**Task statement**
Transcribe only the part of the material below that begins at the line containing "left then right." and ends at the line containing "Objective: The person", with both kept and images left out.
[Start of section]
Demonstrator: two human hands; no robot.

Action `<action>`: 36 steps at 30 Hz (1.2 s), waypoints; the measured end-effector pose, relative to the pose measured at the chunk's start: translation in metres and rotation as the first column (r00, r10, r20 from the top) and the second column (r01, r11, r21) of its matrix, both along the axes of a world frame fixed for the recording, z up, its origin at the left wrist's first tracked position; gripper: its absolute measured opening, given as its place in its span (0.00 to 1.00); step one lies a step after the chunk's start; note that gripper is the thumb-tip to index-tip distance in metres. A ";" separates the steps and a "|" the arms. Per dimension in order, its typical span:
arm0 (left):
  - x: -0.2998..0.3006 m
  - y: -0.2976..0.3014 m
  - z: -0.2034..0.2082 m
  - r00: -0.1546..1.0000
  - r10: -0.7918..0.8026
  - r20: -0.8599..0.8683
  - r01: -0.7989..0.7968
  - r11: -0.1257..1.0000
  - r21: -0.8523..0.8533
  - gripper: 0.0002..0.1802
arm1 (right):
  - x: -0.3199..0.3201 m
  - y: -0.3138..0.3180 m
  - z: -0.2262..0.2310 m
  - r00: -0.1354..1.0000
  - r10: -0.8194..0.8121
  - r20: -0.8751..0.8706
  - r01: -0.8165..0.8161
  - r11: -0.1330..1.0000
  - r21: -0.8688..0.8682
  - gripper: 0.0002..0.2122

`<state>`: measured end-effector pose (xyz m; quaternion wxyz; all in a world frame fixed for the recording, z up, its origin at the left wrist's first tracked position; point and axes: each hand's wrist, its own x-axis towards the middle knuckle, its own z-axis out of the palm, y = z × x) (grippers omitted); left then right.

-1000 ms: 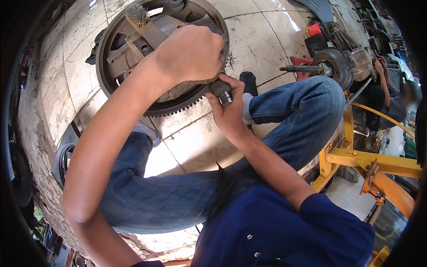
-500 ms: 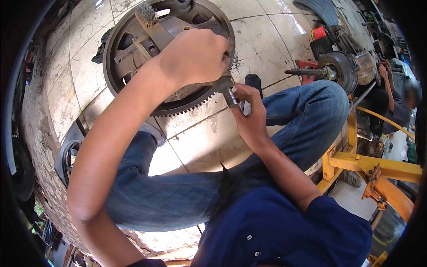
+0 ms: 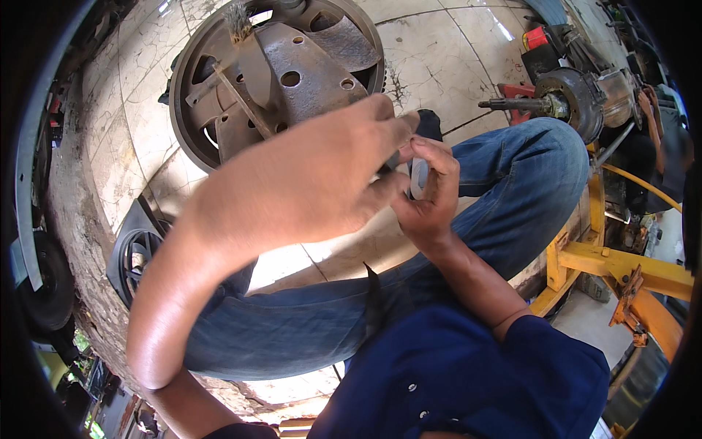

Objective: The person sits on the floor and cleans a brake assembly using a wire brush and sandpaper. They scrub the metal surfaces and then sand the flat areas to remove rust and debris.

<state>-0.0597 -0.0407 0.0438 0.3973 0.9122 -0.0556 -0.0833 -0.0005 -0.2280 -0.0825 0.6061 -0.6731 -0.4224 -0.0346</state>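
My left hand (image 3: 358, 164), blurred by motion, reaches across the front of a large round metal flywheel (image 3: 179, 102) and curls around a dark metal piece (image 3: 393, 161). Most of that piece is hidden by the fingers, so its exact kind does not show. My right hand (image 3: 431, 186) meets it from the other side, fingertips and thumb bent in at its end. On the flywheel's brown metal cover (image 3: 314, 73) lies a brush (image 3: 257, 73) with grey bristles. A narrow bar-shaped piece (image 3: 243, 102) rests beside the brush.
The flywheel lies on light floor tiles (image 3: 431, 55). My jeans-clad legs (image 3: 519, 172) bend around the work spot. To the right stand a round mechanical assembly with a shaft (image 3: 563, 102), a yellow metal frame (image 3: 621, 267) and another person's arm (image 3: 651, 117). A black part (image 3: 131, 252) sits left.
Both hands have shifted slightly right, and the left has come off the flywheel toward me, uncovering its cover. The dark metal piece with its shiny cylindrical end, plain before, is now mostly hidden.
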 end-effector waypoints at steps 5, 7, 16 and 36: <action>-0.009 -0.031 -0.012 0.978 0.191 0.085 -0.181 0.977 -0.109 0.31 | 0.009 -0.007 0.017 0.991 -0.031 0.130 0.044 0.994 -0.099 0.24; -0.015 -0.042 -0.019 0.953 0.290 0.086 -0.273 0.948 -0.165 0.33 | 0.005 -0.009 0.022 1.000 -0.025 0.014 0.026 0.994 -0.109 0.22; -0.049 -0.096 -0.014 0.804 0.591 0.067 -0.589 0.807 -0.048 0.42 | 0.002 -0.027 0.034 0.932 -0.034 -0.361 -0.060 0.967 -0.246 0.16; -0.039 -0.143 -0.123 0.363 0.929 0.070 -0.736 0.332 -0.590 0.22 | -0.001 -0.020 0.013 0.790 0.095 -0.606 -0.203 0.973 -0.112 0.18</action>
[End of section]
**Answer space**
`<state>`: measured end-effector pose (xyz m; quaternion wxyz; all in a world frame fixed for the recording, z up, its origin at the left wrist's first tracked position; point and axes: each hand's wrist, its own x-axis towards the middle knuckle, its own z-axis out of the palm, y = z × x) (grippers omitted); left then right.

-1000 ms: 
-500 ms: 
+0 ms: 

Objective: The person sits on the floor and cleans a brake assembly using a wire brush and sandpaper. They scrub the metal surfaces and then sand the flat areas to remove rust and debris.

No additional output is needed.